Warhol’s recipes


By GUY D’ASTOLFO

dastolfo@vindy.com

YOUNGSTOWN

The late artist Andy Warhol was known for his ability to read the pulse of American culture.

An exhibition of his work coming to The Butler Institute of American Art also demonstrates his ability to roast it.

“Wild Raspberries” is the name of the exhibit and cookbook spoof that Warhol and his friend Suzie Frankfurt created in 1959.

The handmade, limited-edition cookbook makes fun of middle- and upper-class New Yorkers of the era who had an obsession with elaborate French food and elegant dinner parties.

Frankfurt had described the project as a knock-off of the complicated French gourmet cookbooks that were in vogue in the ’50s. It includes recipes for 25 comical dishes — including Seared Roebuck. Frankfurt created the recipes, and Warhol illustrated them.

Susan M. Rossi-Wilcox is the curator of the exhibition, which opened at the Andy Warhol Museum in Pittsburgh in 2008. She will give a gallery talk at 2 p.m. Sunday during the opening reception, which begins at 1 p.m.

Matt Wrbican, Warhol museum archivist, collaborated on the exhibition.

“‘Wild Raspberries’ is usually considered simply a joke, but its wit is quite sophisticated when seen in its own time,” he said in a press release from the museum when the exhibition premiered. “To start, the title is a pun on the contemporary film ‘Wild Strawberries.’”

The 25 recipes are parodies of dishes that represent every course of a meal.
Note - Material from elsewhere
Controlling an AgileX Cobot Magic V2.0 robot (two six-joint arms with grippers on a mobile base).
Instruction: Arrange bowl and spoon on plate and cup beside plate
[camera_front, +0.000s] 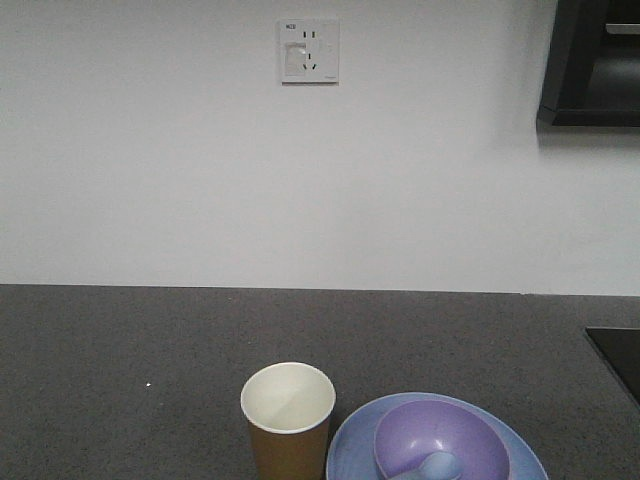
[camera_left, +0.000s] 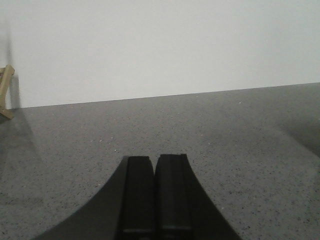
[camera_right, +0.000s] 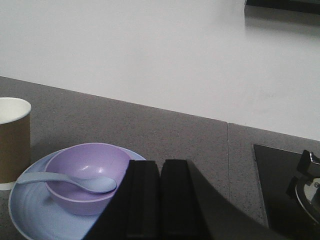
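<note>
You are finishing with both grippers, left gripper (camera_left: 156, 200) and right gripper (camera_right: 160, 200), closed and empty, so keep them clear while the short pale blue plastic spoon (camera_right: 70, 181) is lying in the small lavender plastic bowl (camera_right: 89, 176) on the round pale blue plate (camera_right: 30, 215), the brown paper cup (camera_right: 12, 142) seemingly just beside its rim.

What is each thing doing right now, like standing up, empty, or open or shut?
cup: upright, empty, beside the plate.
plate: flat on the counter, holding the bowl.
bowl: upright on the plate, spoon inside.
spoon: scoop in the bowl, handle over its rim.
left end effector: shut, empty.
right end effector: shut, empty.
</note>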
The exhibition is organized accordingly: drinks first, then dinner and dessert.

“The great French chefs named extravagant dishes after celebrities,” said Rossi-Wilcox in the same press release. “The book’s combination of celebrities of the ’50s such as Dorothy Kilgallen and Cecil Beaton with ridiculous-sounding [but accurate] antiquated cooking terms blends culinary history with the guilty pleasure of celebrity-watching.”

Rossi-Wilcox describes herself as a culinary historian who came to learn a lot about Warhol through “Wild Raspberries.”
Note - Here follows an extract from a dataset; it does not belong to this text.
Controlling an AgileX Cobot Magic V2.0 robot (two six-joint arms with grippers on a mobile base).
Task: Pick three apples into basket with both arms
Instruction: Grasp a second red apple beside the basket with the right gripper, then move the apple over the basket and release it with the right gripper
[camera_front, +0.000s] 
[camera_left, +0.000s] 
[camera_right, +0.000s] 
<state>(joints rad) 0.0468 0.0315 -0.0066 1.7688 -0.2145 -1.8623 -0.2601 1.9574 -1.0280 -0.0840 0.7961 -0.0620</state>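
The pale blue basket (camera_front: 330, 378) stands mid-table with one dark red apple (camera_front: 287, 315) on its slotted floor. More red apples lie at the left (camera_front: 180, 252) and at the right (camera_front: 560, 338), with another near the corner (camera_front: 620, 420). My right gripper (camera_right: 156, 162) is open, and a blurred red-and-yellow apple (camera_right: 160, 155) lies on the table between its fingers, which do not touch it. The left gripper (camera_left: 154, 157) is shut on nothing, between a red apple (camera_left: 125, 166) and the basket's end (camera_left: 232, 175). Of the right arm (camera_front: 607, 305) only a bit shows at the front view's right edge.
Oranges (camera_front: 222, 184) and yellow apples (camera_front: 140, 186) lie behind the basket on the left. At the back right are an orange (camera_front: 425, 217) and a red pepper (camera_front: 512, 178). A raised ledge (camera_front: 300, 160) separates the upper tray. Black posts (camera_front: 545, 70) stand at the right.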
“This is one of [Warhol’s} more blatant examples of using satire parody, but in a lot of his work, he is making trenchant statements about the times,” she said in a phone interview with The Vindicator. In “Wild Raspberries,” she said, Warhol takes the text of a well-regarded cookbook by master French chef Escoffier and tweaks it with sarcasm and wit.

Rossi-Wilcox, who was the curator of the botanical museum at Harvard University, became interested in “Wild Raspberries” after she learned that it is based on the work of Escoffier. She received permission from the Warhol Museum in Pittsburgh to go through its archives. The museum soon after asked Rossi-Wilcox to curate an exhibition on Warhol’s pseudo cookbook.

In addition to the cookbook, the exhibition includes related materials, including a screened print of one of Warhol’s famed soup cans. Illustrations from the era and photos of celebrities taken by Warhol also will be on display.

The Butler has painted the gallery hosting “Wild Raspberries” shocking pink for the run of the exhibition.